The garden is grand. It’s comprised of a series of formal elements – a sweeping semi-circular azalea walk, avenues flanked with pine, oak, and elm trees, and plenty of hedges. It’s not, however, a typical formal garden in the sense of a contrived structure imposed on the landscape.

It’s more interesting than that. The garden meanders around the site, loosening as it gets further away from the house. The scale is impressive, as is Barry’s eye. Antique sculptures and garden elements frame vistas and provide focal points, enticing visitors to keep on exploring.

Like many designers, Barry uses plants in his garden for their aesthetic properties of form, shape, texture, colour. He’s not a plantsman, he tells me. Plants are massed on a grand scale, with Barry using large swathes of the same plant, rather than a patchwork of many. ‘I planted 7500 azaleas,’ he says, as we walk down an avenue flanked by the cloud pruned plants. ‘We only have around 5500 left after losing a few thousand in a drought.’ Clearly, Barry is not a man who does things by halves.

It’s autumn, so the thousands of azaleas are not blooming.
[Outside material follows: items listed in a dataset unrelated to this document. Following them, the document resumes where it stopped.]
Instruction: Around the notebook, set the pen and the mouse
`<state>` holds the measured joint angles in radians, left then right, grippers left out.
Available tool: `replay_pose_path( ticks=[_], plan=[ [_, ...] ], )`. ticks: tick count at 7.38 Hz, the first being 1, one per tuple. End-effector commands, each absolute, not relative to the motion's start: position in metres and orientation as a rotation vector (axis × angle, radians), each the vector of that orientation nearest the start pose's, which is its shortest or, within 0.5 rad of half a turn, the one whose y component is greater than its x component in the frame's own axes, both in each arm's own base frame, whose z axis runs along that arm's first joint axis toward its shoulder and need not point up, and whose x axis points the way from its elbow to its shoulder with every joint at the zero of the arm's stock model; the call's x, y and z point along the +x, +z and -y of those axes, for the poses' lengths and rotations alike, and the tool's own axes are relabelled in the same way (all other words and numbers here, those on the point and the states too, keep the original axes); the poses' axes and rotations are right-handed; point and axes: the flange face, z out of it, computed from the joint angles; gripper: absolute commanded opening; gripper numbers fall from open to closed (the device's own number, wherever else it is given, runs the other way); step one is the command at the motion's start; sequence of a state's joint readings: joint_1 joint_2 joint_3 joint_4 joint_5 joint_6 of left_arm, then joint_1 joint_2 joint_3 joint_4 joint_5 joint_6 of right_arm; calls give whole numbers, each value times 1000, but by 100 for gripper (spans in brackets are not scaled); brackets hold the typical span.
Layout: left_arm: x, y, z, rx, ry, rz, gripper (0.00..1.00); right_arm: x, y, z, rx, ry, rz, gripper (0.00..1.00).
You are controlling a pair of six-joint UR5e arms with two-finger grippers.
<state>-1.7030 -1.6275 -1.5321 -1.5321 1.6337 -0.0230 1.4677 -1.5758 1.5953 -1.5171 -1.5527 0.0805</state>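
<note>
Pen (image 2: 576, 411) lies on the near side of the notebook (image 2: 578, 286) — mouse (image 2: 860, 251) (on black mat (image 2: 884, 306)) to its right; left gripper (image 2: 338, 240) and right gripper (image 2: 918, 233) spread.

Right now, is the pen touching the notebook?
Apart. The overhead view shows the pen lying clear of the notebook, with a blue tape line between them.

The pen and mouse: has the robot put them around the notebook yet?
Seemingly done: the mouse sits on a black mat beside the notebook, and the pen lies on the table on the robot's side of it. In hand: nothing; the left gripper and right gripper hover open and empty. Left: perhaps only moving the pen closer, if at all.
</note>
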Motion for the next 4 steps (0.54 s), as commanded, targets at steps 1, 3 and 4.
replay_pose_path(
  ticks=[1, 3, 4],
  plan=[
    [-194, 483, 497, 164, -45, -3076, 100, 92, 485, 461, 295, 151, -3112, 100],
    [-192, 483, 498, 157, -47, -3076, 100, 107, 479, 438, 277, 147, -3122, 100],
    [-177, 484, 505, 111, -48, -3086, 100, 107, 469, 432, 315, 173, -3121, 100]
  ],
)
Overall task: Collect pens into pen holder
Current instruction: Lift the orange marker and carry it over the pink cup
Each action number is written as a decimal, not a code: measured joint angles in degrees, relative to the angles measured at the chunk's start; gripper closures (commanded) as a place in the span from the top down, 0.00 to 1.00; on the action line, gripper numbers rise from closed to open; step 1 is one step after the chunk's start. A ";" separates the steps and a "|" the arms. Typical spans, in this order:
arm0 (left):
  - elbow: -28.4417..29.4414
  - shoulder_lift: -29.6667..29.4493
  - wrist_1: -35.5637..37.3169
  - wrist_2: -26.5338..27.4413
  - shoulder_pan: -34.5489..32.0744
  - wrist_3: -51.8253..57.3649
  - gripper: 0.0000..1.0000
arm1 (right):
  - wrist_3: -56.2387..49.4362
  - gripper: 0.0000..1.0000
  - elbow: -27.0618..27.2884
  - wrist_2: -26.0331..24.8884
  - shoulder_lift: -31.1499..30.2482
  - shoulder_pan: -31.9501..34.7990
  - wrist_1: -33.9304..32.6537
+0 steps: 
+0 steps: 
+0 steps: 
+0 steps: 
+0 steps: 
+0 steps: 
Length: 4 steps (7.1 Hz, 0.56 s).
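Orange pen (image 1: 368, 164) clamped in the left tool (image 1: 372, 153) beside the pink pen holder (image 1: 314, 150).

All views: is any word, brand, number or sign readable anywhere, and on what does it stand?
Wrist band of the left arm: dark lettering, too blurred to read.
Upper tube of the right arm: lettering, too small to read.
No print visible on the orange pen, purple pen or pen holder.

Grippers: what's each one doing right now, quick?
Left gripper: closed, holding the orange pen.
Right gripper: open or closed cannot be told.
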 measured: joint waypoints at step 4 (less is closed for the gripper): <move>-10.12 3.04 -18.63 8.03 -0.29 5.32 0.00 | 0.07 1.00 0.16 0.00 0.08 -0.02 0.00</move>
The colours within the garden are subtle – layer upon layer of green, orange, and burnt out reds. Fallen leaves are scattered on the gravel pathways winding through the space, which all eventually end up at the lake at the centre of the garden, glimpses of which can be seen from many vantage points throughout the property.

Everything about the garden at Bebeah is expansive. The lawns, the trees, the hedges, the shrubs – there’s an abundance of everything, and it’s all beautifully maintained by Barry and his gardener, who works 24 hours per week. I ask Barry when he’s happiest in the garden. ‘When I have somebody working in it!’ he tells me.

Bebeah is open every day from 10am – 5pm. It’s a great garden, and well worth a day trip from Sydney. Entry is $8.00.